((

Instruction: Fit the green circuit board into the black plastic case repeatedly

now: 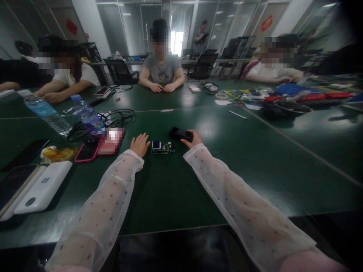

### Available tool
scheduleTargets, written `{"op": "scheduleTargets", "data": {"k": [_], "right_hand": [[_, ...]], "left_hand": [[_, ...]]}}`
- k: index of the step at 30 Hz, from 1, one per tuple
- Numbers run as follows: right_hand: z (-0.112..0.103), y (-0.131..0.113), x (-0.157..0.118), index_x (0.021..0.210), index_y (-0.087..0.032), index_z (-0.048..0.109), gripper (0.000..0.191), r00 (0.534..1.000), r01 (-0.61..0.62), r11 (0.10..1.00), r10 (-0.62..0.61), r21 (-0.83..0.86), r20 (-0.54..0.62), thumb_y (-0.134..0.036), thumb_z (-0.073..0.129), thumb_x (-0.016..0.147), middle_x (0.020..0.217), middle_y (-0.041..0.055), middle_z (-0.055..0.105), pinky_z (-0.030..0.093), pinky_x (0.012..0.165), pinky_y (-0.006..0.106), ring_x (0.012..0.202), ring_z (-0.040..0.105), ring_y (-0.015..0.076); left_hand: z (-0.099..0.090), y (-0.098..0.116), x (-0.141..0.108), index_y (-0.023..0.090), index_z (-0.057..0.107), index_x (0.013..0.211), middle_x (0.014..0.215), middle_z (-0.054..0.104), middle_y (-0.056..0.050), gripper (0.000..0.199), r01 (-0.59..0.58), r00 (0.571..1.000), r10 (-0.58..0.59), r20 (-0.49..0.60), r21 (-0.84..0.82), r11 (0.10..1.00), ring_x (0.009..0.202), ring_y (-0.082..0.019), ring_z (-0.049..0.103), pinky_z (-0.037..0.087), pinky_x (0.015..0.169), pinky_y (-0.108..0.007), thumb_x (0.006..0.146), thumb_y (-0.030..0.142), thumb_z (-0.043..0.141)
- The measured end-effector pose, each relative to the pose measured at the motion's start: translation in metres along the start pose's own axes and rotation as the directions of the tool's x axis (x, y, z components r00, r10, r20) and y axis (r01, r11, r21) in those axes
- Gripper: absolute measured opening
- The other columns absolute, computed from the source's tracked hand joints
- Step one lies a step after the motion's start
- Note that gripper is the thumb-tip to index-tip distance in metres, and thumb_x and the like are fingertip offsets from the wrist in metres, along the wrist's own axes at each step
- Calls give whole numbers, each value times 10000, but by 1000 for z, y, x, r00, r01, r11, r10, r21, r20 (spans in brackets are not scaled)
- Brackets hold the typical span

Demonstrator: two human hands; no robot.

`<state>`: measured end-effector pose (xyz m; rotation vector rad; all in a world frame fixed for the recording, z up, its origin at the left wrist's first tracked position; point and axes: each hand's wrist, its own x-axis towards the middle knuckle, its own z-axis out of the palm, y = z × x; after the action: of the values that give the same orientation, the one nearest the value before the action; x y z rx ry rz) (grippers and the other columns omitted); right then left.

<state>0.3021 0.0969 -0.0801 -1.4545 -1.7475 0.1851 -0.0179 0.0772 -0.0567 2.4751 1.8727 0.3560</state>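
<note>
Flat on the green table, my left hand (140, 145) has its fingers stretched out, just left of a small green circuit board (164, 150). The board carries a little screen with a white border and several small parts. My right hand (195, 139) is closed around the right end of a black rectangular plastic case (179, 133). That case lies behind and to the right of the board, close to the tabletop; I cannot tell whether it touches it. Sheer dotted sleeves cover both my forearms.
To the left are a white power bank (47, 185), a pink-cased phone (86, 150), water bottles (87, 115) and a black cable coil (124, 115). Tweezers (238, 115) and piled cables (241, 93) lie at the right. Across the table a person (162, 71) sits.
</note>
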Motion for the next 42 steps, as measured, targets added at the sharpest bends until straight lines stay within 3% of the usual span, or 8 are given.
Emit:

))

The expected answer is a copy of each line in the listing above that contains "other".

- The other columns absolute, computed from the source's tracked hand joints
`<state>`: measured end-effector pose (xyz m; rotation vector rad; all in a world frame fixed for the recording, z up, its origin at the left wrist's first tracked position; point and axes: each hand's wrist, its own x-axis towards the middle knuckle, its own z-axis out of the palm, y = z × x; after the action: of the values that give the same orientation, the one nearest the value before the action; x y z rx ry rz) (grippers and the other columns omitted); right then left.

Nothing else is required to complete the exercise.